Feb. 17.—“Preached this day at a little village in East-Hampton; and God was pleased to give me his gracious presence and assistance, so that I spake with freedom, boldness, and some power. In the evening spent some time with a dear Christian friend; and felt serious, as on the brink of eternity. Our interview was truly a little emblem of heaven itself. I find my soul is more refined and weaned from a dependence on my frames and spiritual feelings.
Feb. 18.—“Had some enjoyment most of the day, and found access to the throne of grace. Blessed be the Lord for any intervals of heavenly delight and composure, while I am engaged in the field of battle. O, that I might be serious, solemn, and always vigilant, while in an evil world! Had some opportunity alone to-day, and found some freedom in study. O, I long to live to God!”
During the next two weeks it appears that for the most part he enjoyed much spiritual peace and comfort.

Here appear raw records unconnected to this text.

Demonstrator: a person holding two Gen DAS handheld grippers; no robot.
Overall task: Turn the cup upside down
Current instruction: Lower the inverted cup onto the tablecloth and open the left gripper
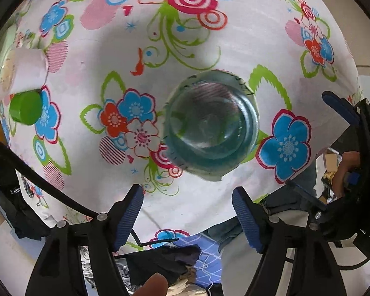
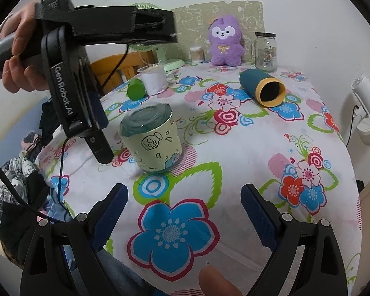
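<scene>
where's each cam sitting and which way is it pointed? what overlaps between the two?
Left wrist: on the left tongs, held above the table looking almost straight down on the cup; own open fingers frame the bottom, a fingertip shows at the bottom edge, and the right tongs show at right.
Right wrist: on the right tongs, low at the table's near edge, looking across it toward the wall; own open fingers and a fingertip below, and the left device with its hand at upper left.
Shared: the cup, green cap, floral tablecloth.

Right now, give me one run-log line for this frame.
cup: on tablecloth, glass base up, appears inverted | left gripper: open, above cup, empty | right gripper: open, empty, short of cup
</scene>
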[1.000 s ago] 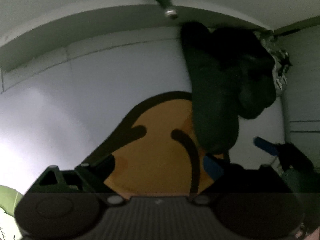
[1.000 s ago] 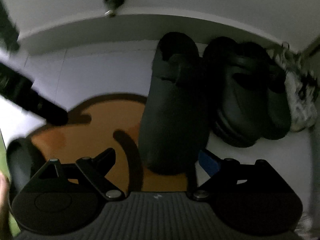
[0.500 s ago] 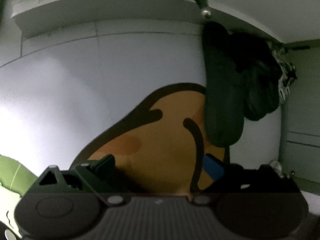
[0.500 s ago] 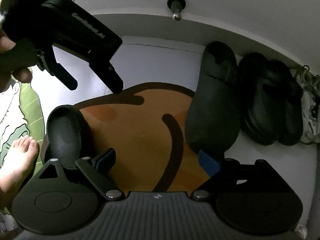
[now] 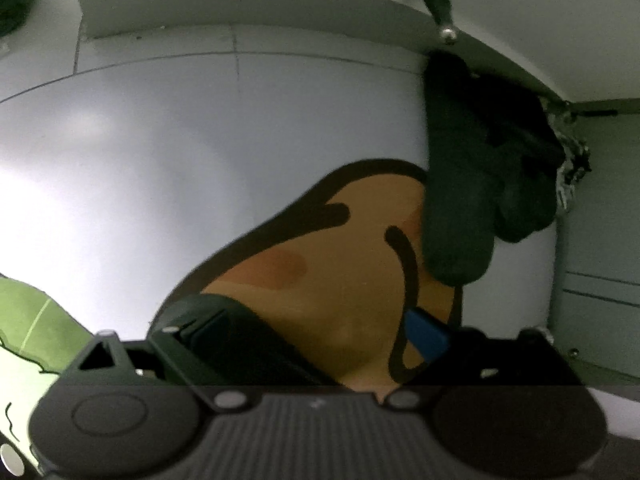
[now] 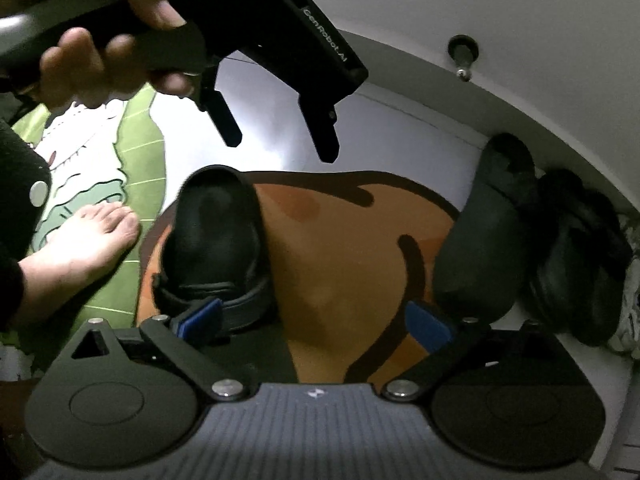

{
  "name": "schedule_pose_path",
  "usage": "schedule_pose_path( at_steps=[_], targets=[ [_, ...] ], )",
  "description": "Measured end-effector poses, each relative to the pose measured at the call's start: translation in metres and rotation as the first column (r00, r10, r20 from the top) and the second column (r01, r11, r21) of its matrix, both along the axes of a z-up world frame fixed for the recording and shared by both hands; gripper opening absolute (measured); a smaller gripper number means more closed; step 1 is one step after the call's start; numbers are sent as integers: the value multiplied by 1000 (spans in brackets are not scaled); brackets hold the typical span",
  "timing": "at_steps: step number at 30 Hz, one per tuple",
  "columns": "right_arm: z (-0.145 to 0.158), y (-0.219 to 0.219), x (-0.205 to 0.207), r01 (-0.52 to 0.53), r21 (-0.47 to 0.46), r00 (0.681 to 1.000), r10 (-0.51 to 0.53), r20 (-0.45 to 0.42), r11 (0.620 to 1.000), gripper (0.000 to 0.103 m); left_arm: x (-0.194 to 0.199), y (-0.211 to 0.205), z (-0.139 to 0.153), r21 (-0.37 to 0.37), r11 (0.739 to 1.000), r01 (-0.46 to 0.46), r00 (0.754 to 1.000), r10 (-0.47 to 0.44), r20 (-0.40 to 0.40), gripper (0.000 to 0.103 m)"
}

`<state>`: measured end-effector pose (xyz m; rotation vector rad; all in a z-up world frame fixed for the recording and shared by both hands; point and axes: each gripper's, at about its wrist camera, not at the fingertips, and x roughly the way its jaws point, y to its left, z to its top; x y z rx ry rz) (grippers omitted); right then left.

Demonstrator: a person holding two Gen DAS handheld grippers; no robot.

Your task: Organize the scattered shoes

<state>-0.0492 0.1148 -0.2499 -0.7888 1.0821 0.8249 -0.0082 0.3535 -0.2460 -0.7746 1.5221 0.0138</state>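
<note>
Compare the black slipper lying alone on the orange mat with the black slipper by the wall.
The lone slipper lies wholly on the orange mat, apart from other shoes. The wall slipper only overlaps the mat's edge and sits beside the black pair along the baseboard. Both are black and ungripped.

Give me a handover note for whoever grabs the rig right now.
Left gripper: open, empty, hovering over the floor beyond the loose black slipper.
Right gripper: jaws opening, nothing between them.
Loose slipper lies on the orange mat, left side.
Done: one black slipper set by the wall next to the dark pair.
Left: pick up the loose slipper and line it up there.
</note>
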Motion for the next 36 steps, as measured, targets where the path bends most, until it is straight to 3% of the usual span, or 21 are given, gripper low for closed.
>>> schedule_pose_path(
  at_steps=[10, 17, 25, 30, 36],
  targets=[
    [-27, 21, -27, -144, -39, 980, 137, -147, 989, 103, -1, 35, -4, -30, 998, -52, 998, 53, 44, 89],
    [-46, 24, -27, -131, -101, 982, 115, -150, 986, 103, 2, 49, 2, 6, 1000, -3, 992, 2, 123, 88],
    [-69, 31, -26, -123, -62, 972, 108, -210, 990, 103, -3, 45, -8, 23, 1000, 7, 997, -9, 73, 88],
    [-84, 36, -22, -100, -64, 979, 86, -183, 993, 103, -2, 44, -8, 35, 999, -7, 998, 5, 64, 88],
    [-99, 38, -25, -77, -59, 969, 61, -241, 995, 103, 0, 40, -13, 31, 999, -31, 998, 29, 59, 88]
  ],
)
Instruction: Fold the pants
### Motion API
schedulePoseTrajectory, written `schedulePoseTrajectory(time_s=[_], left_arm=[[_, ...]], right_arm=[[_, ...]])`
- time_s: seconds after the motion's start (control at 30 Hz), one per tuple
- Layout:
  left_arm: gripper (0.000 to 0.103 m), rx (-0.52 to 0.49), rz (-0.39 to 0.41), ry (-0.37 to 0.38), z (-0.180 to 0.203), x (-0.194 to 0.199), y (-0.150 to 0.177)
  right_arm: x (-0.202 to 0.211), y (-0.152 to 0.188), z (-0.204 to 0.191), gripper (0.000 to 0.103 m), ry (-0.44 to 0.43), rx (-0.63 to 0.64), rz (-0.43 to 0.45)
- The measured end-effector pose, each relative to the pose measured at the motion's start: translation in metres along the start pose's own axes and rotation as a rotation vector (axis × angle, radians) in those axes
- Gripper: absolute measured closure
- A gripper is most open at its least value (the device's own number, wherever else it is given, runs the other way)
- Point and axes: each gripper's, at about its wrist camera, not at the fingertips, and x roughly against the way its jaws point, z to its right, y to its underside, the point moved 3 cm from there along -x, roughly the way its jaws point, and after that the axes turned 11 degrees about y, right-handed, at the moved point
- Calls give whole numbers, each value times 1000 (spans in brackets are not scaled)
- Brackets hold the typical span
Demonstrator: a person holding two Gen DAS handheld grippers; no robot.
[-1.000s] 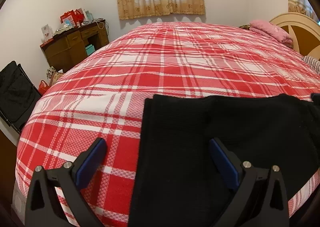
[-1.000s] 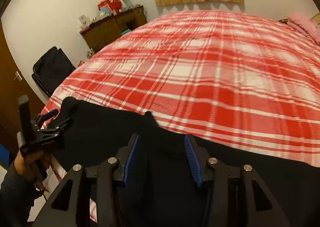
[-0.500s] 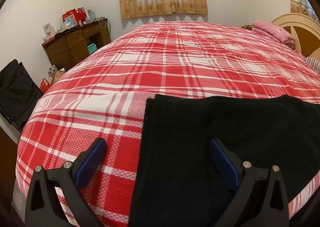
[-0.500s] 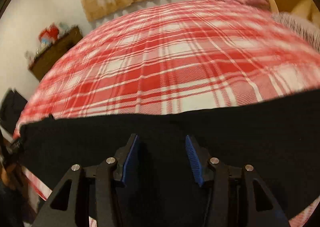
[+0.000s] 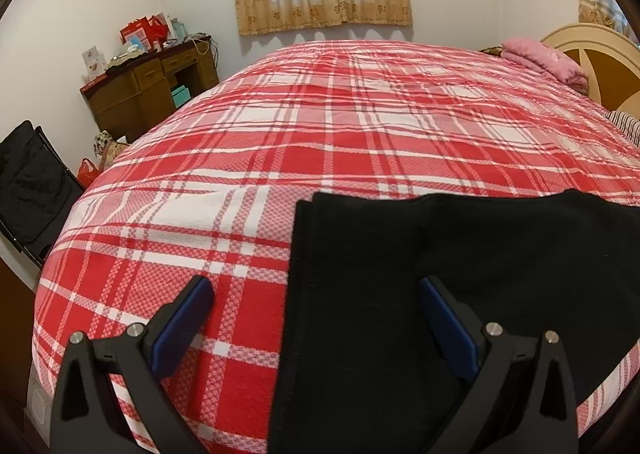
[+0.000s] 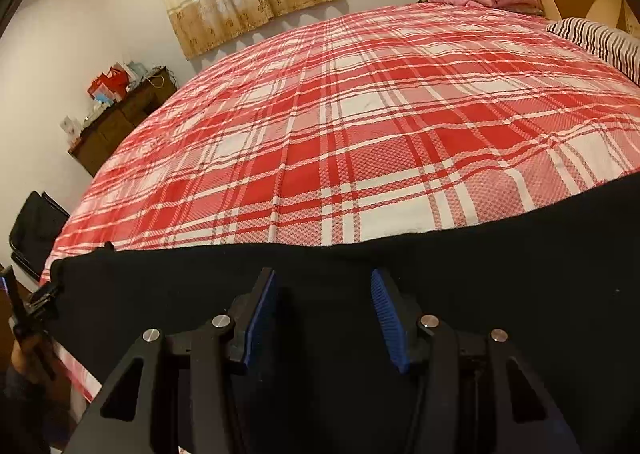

In his diary for this space of time, are expressed such things as these; mourning over indwelling sin, unprofitableness; deadness to the world; longing after God, and to live to his glory; heart melting desires after his eternal home; fixed reliance on God for his help; experience of much divine assistance, both in the private and public exercises of religion; inward strength and courage in the service of God; very frequent refreshment, consolation, and divine sweetness in meditation, prayer, preaching, and Christian conversation. And it appears by his account, that this space of time was filled up with great diligence and earnestness in serving God; in study, prayer, meditation, preaching, and privately instructing and counseling.
March 7.—“This morning when I arose I found my heart go forth after God in longing desires of conformity to him, and in secret prayer found myself sweetly quickened and drawn out in praises to God for all he had done to and for me, and for all my inward trials and distress of late. My heart ascribed glory, glory, glory to the blessed God! and bid welcome to all inward distress again, if God saw meet to exercise me with it. Time appeared but an inch long, and eternity at hand; and I thought I could with patience and cheerfulness bear any thing for the cause of God; for I saw that a moment would bring me to a world of peace and blessedness. My soul, by the strength of the Lord, rose far above this lower world, and all the vain amusements and frightful disappointments of it.